Ad esempio, un rapper reale, afroamericano, non avrebbe mai quei limiti che invece si vorrebbero imporre all’intelligenza artificiale e al metaverso a fronte del caso FN Meka.

Se i testi dei brani nel mondo reale sono liberi da vincoli, come possiamo noi introdurre delle limitazioni nell’espressione che emergerà dalla creatività basata sull’intelligenza artificiale? Se consideriamo oggi l’AI come ancora un mero supporto alla creatività umana, ovvero dove dietro all’avatar si cela un gruppo o un artista umano, possiamo ancora cercare di individuare un compromesso ma quando l’intelligenza artificiale sarà completamente svincolata dalla creatività umana come ci muoveremo, chi deciderà come “istruire” la macchina?

Conclusioni

L’evoluzione spinta nel settore musicale sicuramente farà ulteriori passi in avanti ed è fondamentale fornire delle risposte e individuare delle soluzioni alle questioni che emergono in questa fase primordiale del metaverso perché fra qualche tempo queste situazioni saranno all’ordine del giorno, gli artisti virtuali aumenteranno e la produzione discografica collegata a strumenti di intelligenza artificiale prolifererà.

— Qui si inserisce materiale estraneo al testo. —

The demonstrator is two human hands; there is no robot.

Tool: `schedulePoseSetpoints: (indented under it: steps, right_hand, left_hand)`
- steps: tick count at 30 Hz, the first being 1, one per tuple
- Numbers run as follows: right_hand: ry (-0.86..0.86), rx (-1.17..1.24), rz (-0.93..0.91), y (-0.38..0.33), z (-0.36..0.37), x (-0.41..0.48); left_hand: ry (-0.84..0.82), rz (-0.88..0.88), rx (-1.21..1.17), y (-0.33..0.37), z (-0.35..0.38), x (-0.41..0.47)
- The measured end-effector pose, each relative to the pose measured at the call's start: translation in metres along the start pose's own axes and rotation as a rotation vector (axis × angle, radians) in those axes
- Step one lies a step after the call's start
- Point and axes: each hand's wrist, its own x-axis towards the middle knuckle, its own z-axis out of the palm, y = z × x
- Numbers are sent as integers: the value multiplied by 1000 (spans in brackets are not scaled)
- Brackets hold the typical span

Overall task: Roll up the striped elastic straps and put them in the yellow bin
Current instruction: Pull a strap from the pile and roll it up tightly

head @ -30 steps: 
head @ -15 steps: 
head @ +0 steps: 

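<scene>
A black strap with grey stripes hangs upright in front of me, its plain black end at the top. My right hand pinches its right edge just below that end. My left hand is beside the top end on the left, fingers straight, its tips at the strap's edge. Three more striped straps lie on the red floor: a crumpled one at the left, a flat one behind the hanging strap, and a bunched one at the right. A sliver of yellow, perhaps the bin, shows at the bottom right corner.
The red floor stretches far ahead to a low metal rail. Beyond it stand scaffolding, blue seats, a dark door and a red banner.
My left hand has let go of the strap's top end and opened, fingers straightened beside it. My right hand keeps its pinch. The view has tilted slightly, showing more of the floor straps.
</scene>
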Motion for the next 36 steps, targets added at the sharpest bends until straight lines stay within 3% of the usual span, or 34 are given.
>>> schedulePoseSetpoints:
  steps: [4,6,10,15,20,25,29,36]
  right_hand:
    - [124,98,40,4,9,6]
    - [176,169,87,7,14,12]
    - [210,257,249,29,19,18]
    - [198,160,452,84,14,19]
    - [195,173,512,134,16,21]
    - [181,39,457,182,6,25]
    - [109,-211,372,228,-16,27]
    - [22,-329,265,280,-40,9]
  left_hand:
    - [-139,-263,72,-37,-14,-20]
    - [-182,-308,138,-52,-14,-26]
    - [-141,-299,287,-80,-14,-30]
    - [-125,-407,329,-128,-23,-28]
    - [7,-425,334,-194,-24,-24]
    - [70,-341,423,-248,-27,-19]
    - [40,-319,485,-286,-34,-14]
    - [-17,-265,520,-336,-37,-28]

Questo anche perché le nuove generazioni, condizionate dalle logiche della gamification e dalla realtà virtuale, porranno sempre meno attenzione alla distinzione tra artista umano e avatar.

La realtà legata alla produzione di contenuti basati sull’intelligenza artificiale non riguarda pertanto solo questioni come la proprietà intellettuale o lo sviluppo tecnologico ma penetra molto di più all’interno della società, modificando in maniera sostanziale molti parametri consolidati.